The document details computational simulations that demonstrate significant coding gains, quantified in terms of signal-to-noise ratio improvements ranging from 3.75 to 7.7 dB. These gains are particularly notable even when utilizing a reduced-complexity FQPSK receiver, which is designed to be less computationally intensive while still achieving effective performance.
The report outlines various configurations for the concatenation of coding schemes and presents specific numerical results to illustrate the potential benefits of this approach. The iterative decoding process is integrated into the demodulation phase, enhancing the overall efficiency of the communication system.
In summary, the work emphasizes the importance of coding strategies in improving the performance of FQPSK systems, particularly in scenarios where power and bandwidth efficiency are critical.
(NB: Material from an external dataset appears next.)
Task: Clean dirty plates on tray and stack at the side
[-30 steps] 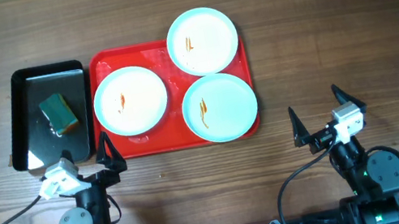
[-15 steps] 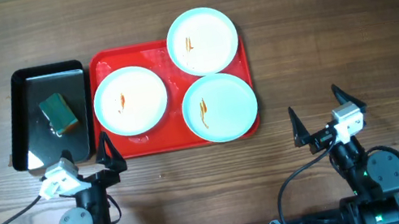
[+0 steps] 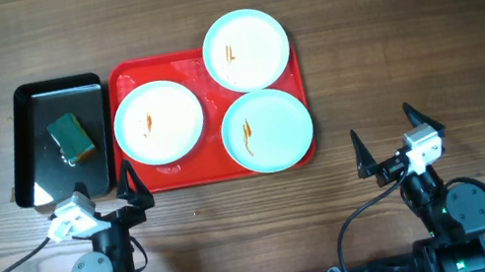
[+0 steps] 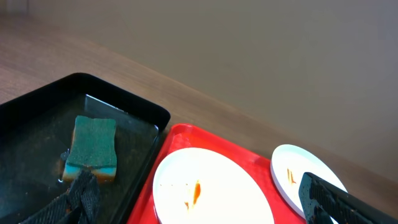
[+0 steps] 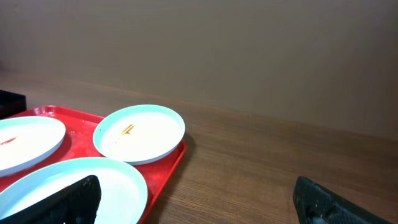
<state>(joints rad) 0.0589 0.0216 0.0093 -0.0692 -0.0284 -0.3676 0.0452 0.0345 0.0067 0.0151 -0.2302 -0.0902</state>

The findings suggest that the proposed method could lead to advancements in communication technologies, making them more effective for various applications, including those in space exploration and other demanding environments.
The document serves as a valuable resource for researchers and engineers interested in coding theory, modulation techniques, and the development of efficient communication systems, highlighting the innovative contributions of the Jet Propulsion Laboratory in this field.